This isn’t easy to write. I don’t know why, because I’ve been here before. I’m discovering that experience doesn’t matter, that this rollercoaster ride is still not fun, that it doesn’t get easier the more times you ride it…
Last week, I had a miscarriage. That makes number four since we started the journey of trying to have children 10 years ago. It was painful, unpleasant, and hurt me emotionally and physically. It’s all over now. I’ve been discharged from medical care, and now I just have to let the emotional wounds heal.

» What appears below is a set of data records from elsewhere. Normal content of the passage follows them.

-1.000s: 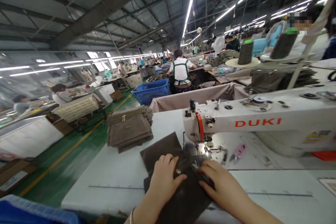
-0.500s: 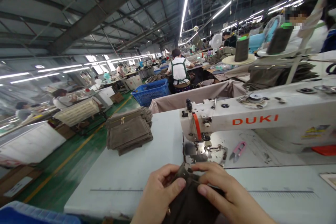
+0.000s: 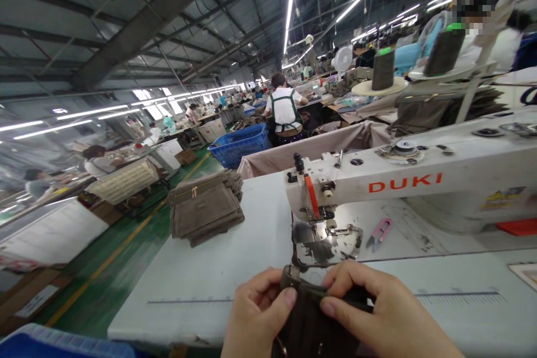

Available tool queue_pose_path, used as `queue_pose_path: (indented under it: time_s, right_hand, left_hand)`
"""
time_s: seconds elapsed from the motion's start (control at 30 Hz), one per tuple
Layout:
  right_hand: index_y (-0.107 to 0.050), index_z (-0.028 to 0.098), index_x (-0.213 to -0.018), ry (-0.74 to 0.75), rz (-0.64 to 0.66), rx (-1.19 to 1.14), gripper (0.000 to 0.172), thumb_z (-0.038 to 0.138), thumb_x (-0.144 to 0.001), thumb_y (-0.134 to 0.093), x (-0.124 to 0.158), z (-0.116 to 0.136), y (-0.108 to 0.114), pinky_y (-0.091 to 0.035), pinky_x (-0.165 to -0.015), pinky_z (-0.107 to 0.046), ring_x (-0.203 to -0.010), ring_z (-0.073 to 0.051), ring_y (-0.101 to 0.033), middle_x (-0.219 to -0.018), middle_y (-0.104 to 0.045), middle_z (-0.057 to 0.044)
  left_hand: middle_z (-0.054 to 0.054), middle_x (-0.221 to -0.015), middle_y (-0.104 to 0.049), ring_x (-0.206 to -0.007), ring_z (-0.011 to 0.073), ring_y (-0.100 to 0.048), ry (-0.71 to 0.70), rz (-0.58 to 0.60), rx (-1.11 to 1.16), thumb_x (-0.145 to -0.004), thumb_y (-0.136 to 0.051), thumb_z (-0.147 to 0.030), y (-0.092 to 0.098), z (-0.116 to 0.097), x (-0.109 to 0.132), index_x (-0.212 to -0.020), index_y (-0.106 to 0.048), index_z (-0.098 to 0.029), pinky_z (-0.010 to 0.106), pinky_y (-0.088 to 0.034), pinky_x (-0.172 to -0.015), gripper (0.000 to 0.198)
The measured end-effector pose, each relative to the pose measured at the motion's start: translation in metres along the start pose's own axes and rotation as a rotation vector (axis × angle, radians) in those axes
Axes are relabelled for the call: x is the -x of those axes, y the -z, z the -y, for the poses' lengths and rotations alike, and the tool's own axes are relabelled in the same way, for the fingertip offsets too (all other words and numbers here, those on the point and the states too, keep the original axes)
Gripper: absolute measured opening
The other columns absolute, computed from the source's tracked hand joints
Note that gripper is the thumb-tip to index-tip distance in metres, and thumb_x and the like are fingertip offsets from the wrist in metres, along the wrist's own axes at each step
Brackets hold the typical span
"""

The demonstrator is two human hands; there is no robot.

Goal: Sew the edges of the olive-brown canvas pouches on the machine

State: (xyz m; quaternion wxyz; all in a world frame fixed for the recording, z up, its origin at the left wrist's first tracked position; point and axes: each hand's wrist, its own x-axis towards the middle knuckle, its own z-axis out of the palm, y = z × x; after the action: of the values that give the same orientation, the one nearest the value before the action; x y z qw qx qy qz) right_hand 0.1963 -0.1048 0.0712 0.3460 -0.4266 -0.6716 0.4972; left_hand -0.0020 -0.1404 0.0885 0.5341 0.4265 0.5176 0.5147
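Observation:
A dark olive-brown fabric piece hangs between my two hands at the front edge of the sewing table. My left hand pinches its upper left corner, thumb in front, where the cloth folds over. The right hand grips the top edge farther right between thumb and fingers. Just beyond them stands a white sewing machine, its needle and presser foot area a little above the cloth in view and apart from it. The lower part of the fabric runs out of the picture.
A stack of brown zippered fabric pieces lies on the table's left. Pink thread snips rest beside the machine. Blue baskets stand behind and at lower left. Thread cones rise at the back right. Co-workers sit farther off.
My right hand has shifted slightly right, and the fabric's top edge is now stretched straighter between both hands. The left hand keeps its pinch, and the view has tilted a little.

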Motion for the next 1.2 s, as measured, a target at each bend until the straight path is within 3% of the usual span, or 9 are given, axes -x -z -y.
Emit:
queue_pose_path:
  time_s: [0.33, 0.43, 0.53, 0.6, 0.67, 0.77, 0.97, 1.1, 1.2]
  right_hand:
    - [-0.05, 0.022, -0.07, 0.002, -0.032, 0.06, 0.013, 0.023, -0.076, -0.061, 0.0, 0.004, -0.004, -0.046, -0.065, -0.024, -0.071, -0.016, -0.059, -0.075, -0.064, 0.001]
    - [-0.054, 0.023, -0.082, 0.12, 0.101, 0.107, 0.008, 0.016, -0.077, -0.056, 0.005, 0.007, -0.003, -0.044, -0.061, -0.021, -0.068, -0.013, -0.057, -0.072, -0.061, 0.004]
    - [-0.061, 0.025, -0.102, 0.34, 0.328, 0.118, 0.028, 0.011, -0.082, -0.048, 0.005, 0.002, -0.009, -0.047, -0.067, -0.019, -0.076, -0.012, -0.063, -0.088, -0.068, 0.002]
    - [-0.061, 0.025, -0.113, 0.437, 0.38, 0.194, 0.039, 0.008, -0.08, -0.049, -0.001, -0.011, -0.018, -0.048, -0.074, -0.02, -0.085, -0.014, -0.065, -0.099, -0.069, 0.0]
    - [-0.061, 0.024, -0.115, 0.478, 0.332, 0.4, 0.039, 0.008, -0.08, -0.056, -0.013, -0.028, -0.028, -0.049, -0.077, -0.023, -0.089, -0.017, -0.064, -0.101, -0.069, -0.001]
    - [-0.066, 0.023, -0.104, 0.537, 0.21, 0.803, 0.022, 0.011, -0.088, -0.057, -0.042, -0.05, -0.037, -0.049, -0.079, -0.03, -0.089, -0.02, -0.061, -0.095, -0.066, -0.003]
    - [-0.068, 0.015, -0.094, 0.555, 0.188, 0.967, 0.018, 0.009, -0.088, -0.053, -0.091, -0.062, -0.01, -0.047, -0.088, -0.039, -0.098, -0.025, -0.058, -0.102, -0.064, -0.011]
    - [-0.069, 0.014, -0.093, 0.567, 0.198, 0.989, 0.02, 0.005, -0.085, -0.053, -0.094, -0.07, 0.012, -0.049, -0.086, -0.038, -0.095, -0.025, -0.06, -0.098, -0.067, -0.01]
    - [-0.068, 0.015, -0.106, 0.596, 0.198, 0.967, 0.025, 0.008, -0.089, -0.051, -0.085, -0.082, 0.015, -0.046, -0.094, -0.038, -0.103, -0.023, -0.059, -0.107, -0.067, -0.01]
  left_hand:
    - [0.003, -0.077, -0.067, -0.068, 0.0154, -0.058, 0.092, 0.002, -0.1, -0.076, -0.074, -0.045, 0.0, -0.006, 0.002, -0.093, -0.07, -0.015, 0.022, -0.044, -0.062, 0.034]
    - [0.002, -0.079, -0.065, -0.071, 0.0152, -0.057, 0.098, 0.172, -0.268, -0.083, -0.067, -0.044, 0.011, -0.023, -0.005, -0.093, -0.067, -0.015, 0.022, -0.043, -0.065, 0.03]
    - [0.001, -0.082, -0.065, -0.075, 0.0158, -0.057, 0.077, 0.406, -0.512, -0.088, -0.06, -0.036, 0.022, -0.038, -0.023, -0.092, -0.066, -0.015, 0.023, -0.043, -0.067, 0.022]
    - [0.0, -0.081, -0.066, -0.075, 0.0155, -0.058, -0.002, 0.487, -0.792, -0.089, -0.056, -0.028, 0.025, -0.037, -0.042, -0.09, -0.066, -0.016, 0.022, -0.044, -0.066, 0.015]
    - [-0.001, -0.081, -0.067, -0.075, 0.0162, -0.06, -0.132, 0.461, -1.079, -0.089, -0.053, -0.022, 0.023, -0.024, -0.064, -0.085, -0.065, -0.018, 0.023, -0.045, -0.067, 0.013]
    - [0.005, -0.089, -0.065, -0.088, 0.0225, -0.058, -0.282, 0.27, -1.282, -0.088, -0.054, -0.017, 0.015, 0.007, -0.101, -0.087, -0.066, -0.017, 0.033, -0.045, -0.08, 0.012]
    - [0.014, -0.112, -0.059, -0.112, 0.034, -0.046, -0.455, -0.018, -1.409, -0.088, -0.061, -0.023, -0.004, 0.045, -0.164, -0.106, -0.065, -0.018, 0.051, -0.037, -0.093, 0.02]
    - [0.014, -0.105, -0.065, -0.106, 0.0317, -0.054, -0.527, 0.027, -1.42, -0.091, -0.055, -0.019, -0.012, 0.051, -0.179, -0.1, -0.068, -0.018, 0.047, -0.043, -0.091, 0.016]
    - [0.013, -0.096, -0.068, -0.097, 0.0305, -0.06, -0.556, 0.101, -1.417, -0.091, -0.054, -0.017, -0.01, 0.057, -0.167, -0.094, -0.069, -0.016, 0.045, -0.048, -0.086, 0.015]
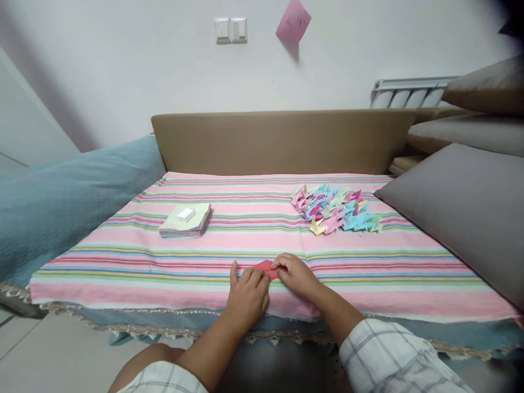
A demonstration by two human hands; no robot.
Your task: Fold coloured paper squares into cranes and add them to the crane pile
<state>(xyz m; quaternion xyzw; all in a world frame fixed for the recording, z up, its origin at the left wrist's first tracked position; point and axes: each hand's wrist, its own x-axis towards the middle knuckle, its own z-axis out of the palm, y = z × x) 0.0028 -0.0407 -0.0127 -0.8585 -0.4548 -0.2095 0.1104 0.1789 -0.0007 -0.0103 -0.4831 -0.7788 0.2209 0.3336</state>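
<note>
Colour rundown, landmark: striped cloth (254, 240)

Cloth: pink and white ground, thin green, yellow, blue and magenta stripes. On it, near the front edge: plain red paper (265, 265). Left part: paper stack (200, 218), pale yellow on top, mixed-colour edges, white block (186, 214) on it. Right part: folded paper figures (338, 213), pink, light blue, purple, pale green, yellow. Left of cloth: plain blue bolster (82, 191). Behind: tan backboard (282, 143). Right: grey cushion (462, 202). Front: sleeves (385, 349), white with grey check.
</note>
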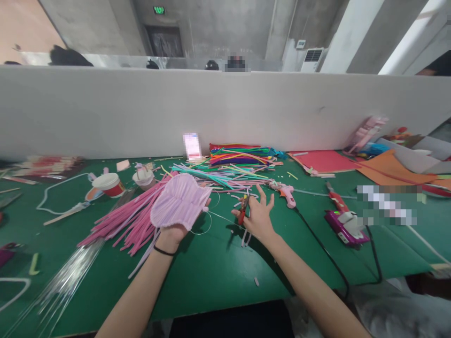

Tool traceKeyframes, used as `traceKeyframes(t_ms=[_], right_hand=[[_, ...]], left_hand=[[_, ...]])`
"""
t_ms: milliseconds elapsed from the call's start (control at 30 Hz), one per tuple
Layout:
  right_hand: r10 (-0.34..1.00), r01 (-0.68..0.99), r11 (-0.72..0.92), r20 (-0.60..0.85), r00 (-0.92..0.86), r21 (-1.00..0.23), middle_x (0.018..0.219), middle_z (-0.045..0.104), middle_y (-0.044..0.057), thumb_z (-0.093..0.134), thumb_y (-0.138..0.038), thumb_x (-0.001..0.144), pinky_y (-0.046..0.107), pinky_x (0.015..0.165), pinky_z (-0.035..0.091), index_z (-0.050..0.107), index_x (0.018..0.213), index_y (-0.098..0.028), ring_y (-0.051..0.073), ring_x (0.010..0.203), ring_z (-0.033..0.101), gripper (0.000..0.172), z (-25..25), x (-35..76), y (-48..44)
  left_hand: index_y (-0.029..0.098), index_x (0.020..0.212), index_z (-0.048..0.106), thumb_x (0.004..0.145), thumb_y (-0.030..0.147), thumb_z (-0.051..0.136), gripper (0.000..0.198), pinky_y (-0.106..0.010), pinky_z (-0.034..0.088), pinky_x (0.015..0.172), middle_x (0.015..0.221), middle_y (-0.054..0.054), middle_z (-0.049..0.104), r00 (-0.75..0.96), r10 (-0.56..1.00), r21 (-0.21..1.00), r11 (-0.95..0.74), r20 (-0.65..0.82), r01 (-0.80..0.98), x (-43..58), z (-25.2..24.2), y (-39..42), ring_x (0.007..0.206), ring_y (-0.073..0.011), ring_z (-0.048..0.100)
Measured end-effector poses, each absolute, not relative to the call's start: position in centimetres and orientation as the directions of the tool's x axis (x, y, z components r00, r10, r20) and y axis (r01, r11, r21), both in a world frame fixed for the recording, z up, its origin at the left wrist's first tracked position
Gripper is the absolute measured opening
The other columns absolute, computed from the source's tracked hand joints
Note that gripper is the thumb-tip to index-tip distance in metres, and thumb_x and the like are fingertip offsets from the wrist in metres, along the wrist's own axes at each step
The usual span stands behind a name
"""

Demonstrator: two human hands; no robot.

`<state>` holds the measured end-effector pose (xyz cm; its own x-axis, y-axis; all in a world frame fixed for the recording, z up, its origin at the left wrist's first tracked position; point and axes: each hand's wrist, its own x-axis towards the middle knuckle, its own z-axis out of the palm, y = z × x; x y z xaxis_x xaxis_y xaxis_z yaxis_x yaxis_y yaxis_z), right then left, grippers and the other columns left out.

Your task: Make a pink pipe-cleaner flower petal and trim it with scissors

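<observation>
My left hand point(176, 233) is turned palm up under a lilac fan-shaped piece made of fuzzy pipe cleaners point(179, 202), its thumb hidden behind the piece. A thin pale wire point(225, 218) loops from its right edge toward my right hand point(259, 213). That hand is over the table with several fingers spread, and small red-handled pliers point(242, 213) sit between the thumb and palm. Lilac pipe-cleaner offcuts point(245, 238) lie below it. A bundle of pink pipe cleaners point(137, 220) lies under and left of my left hand.
Multicoloured pipe cleaners point(239, 155) are piled by the partition point(141, 112), near a lit phone point(192, 145). A pink glue gun point(288, 193) and purple power strip point(347, 230) trail cables on the right. A paper cup point(114, 185) and clear sticks point(75, 267) lie left.
</observation>
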<state>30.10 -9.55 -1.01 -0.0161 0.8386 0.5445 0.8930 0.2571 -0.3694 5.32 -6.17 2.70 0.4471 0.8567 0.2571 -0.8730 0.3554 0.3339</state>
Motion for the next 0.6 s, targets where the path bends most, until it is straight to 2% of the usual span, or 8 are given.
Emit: traceKeyframes(t_ms=[133, 200, 300, 367, 500, 600], right_hand=[[0.849, 0.917, 0.248, 0.526, -0.051, -0.312, 0.119, 0.066, 0.007, 0.055, -0.043, 0.088, 0.074, 0.103, -0.006, 0.053, 0.127, -0.03, 0.037, 0.146, 0.0, 0.042, -0.55, 30.1, -9.92], [0.857, 0.929, 0.24, 0.512, -0.067, -0.28, 0.123, 0.063, 0.008, 0.056, -0.046, 0.086, 0.076, 0.101, -0.007, 0.047, 0.135, -0.031, 0.04, 0.145, -0.003, 0.052, -0.49, 30.06, -10.07], [0.872, 0.945, 0.219, 0.483, -0.078, -0.242, 0.132, 0.056, 0.015, 0.058, -0.055, 0.081, 0.078, 0.099, -0.006, 0.038, 0.143, -0.024, 0.046, 0.143, -0.002, 0.072, -0.68, 29.99, -10.16], [0.876, 0.952, 0.21, 0.475, -0.083, -0.221, 0.137, 0.05, 0.019, 0.057, -0.06, 0.079, 0.078, 0.1, -0.004, 0.038, 0.142, -0.018, 0.048, 0.142, 0.0, 0.078, -0.92, 30.02, -10.09], [0.864, 0.961, 0.201, 0.497, -0.082, -0.19, 0.136, 0.048, 0.021, 0.056, -0.067, 0.077, 0.08, 0.098, 0.002, 0.05, 0.129, -0.015, 0.05, 0.141, 0.006, 0.073, -1.32, 30.29, -9.88], [0.853, 0.965, 0.192, 0.517, -0.075, -0.177, 0.132, 0.048, 0.024, 0.059, -0.067, 0.074, 0.081, 0.096, 0.004, 0.052, 0.124, -0.014, 0.052, 0.14, 0.005, 0.072, -1.27, 30.45, -9.82]], left_hand=[[0.03, 0.151, 0.024, 0.098, 0.04, 0.019, 0.054, -0.057, 0.011, 0.115, 0.158, -0.007, 0.02, 0.476, 0.821, 0.326, 0.377, 0.315, -0.867, 5.36, 2.75, -6.09, 0.144, -0.0282, 0.016], [0.029, 0.151, 0.025, 0.098, 0.04, 0.019, 0.055, -0.057, 0.011, 0.115, 0.157, -0.008, 0.022, 0.484, 0.81, 0.32, 0.387, 0.332, -0.865, 5.38, 2.74, -6.11, 0.144, -0.028, 0.016], [0.027, 0.15, 0.03, 0.098, 0.038, 0.018, 0.054, -0.058, 0.011, 0.115, 0.155, -0.008, 0.029, 0.491, 0.81, 0.322, 0.394, 0.322, -0.861, 5.46, 2.9, -6.26, 0.144, -0.0288, 0.019], [0.027, 0.148, 0.034, 0.098, 0.038, 0.017, 0.054, -0.059, 0.013, 0.114, 0.154, -0.008, 0.033, 0.486, 0.82, 0.337, 0.385, 0.302, -0.859, 5.53, 3.08, -6.4, 0.144, -0.0293, 0.02], [0.028, 0.146, 0.038, 0.098, 0.038, 0.017, 0.053, -0.057, 0.018, 0.114, 0.153, -0.005, 0.035, 0.465, 0.853, 0.354, 0.37, 0.236, -0.859, 5.47, 2.98, -6.49, 0.143, -0.0287, 0.021], [0.029, 0.145, 0.039, 0.097, 0.039, 0.02, 0.053, -0.058, 0.02, 0.113, 0.153, -0.007, 0.036, 0.415, 0.885, 0.335, 0.334, 0.209, -0.881, 5.33, 2.41, -6.38, 0.143, -0.0283, 0.025]])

The cycle of trying to get pregnant and then staying pregnant for me is a rollercoaster. Extreme highs, and extreme lows, and once it starts, it’s not easy to get off.
My body doesn’t really like getting pregnant, and needs help to stay pregnant. We know this. We know that for us, getting pregnant may not happen as easily as it does for some. We know that loss is more of a possibility.
Why am I on this rollercoaster again, if it’s so painful? I have two healthy and amazing children, we are indeed very blessed, I know, that, when I think about what other people I know, have gone through to have their children, or who are still trying, I don’t face this lightly or without the nagging tiny voice in my head telling me I should just stop and be grateful. I’m getting that bit older, maybe I’m pushing my luck and need to turn in my ticket? These are things I ask myself, and that other people have asked me.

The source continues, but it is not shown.